» Activity
Please repeat the data exactly, leaving nothing out.

» The data
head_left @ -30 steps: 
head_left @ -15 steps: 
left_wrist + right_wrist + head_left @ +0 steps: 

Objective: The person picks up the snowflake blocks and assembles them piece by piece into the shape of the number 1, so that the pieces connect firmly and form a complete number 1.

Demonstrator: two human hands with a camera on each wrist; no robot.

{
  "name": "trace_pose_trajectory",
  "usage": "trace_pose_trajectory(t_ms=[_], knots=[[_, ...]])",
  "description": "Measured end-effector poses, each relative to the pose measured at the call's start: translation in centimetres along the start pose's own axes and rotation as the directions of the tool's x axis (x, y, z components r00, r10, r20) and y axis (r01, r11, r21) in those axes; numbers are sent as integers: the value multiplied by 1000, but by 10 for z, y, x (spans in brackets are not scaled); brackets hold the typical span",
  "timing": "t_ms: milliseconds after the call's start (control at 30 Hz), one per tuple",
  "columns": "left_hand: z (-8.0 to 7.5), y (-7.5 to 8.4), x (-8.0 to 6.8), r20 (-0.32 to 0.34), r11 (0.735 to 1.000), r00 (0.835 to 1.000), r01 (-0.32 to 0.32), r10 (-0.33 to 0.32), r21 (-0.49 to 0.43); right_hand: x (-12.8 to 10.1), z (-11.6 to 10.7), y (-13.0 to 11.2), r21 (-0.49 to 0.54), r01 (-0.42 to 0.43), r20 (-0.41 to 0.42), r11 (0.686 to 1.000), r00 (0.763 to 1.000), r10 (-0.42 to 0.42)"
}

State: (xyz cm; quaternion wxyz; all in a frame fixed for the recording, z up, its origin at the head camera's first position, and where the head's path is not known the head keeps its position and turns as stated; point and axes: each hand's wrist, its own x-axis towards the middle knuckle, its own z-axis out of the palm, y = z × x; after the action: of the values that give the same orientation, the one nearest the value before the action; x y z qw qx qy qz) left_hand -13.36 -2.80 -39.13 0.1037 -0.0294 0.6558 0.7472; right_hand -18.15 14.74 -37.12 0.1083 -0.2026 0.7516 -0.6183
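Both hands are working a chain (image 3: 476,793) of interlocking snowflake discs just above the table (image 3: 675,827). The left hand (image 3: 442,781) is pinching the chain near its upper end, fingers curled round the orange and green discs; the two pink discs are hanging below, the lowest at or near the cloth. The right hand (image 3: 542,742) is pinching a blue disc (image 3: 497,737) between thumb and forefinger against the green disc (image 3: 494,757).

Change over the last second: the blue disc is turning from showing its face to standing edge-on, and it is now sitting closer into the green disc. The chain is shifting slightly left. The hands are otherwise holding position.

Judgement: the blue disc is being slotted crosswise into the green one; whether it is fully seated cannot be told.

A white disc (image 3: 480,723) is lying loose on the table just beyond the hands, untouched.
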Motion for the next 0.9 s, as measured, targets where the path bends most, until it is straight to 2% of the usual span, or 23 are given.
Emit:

» Solution for this exercise
head_left @ -30 steps: 
head_left @ -15 steps: 
left_wrist + right_wrist + head_left @ +0 steps: 

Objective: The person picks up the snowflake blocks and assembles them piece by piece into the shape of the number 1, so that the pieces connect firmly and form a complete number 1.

Demonstrator: two human hands with a camera on each wrist; no robot.

{
  "name": "trace_pose_trajectory",
  "usage": "trace_pose_trajectory(t_ms=[_], knots=[[_, ...]])",
  "description": "Measured end-effector poses, each relative to the pose measured at the call's start: translation in centimetres along the start pose's own axes and rotation as the directions of the tool's x axis (x, y, z components r00, r10, r20) and y axis (r01, r11, r21) in those axes; numbers are sent as integers: the value multiplied by 1000, but by 10 for z, y, x (spans in brackets are not scaled); brackets hold the typical span",
  "timing": "t_ms: milliseconds after the call's start (control at 30 Hz), one per tuple",
  "columns": "left_hand: z (-8.0 to 7.5), y (-7.5 to 8.4), x (-8.0 to 6.8), r20 (-0.32 to 0.34), r11 (0.735 to 1.000), r00 (0.835 to 1.000), r01 (-0.32 to 0.32), r10 (-0.33 to 0.32), r21 (-0.49 to 0.43); right_hand: x (-12.8 to 10.1), z (-11.6 to 10.7), y (-13.0 to 11.2), r21 (-0.49 to 0.54), r01 (-0.42 to 0.43), r20 (-0.41 to 0.42), r11 (0.686 to 1.000), r00 (0.763 to 1.000), r10 (-0.42 to 0.42)"
}

State: (xyz cm; quaternion wxyz; all in a frame fixed for the recording, z up, its origin at the head camera's first position, and where the head's path is not known the head keeps its position and turns as stated; point and axes: each hand's wrist, its own x-axis towards the middle knuckle, its own z-axis out of the palm, y = z × x; after the action: of the values that give the same orientation, the one nearest the value before the action; x y z qw qx qy qz) left_hand -13.36 -2.80 -39.13 0.1037 -0.0294 0.6558 0.7472; right_hand -18.15 14.74 -37.12 0.1083 -0.2026 0.7516 -0.6183
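Both hands are working a chain (image 3: 476,793) of interlocking snowflake discs just above the table (image 3: 675,827). The left hand (image 3: 442,781) is pinching the chain near its upper end, fingers curled round the orange and green discs; the two pink discs are hanging below, the lowest at or near the cloth. The right hand (image 3: 542,742) is pinching a blue disc (image 3: 497,737) between thumb and forefinger against the green disc (image 3: 494,757).

Change over the last second: the blue disc is turning from showing its face to standing edge-on, and it is now sitting closer into the green disc. The chain is shifting slightly left. The hands are otherwise holding position.

Judgement: the blue disc is being slotted crosswise into the green one; whether it is fully seated cannot be told.

A white disc (image 3: 480,723) is lying loose on the table just beyond the hands, untouched.
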Motion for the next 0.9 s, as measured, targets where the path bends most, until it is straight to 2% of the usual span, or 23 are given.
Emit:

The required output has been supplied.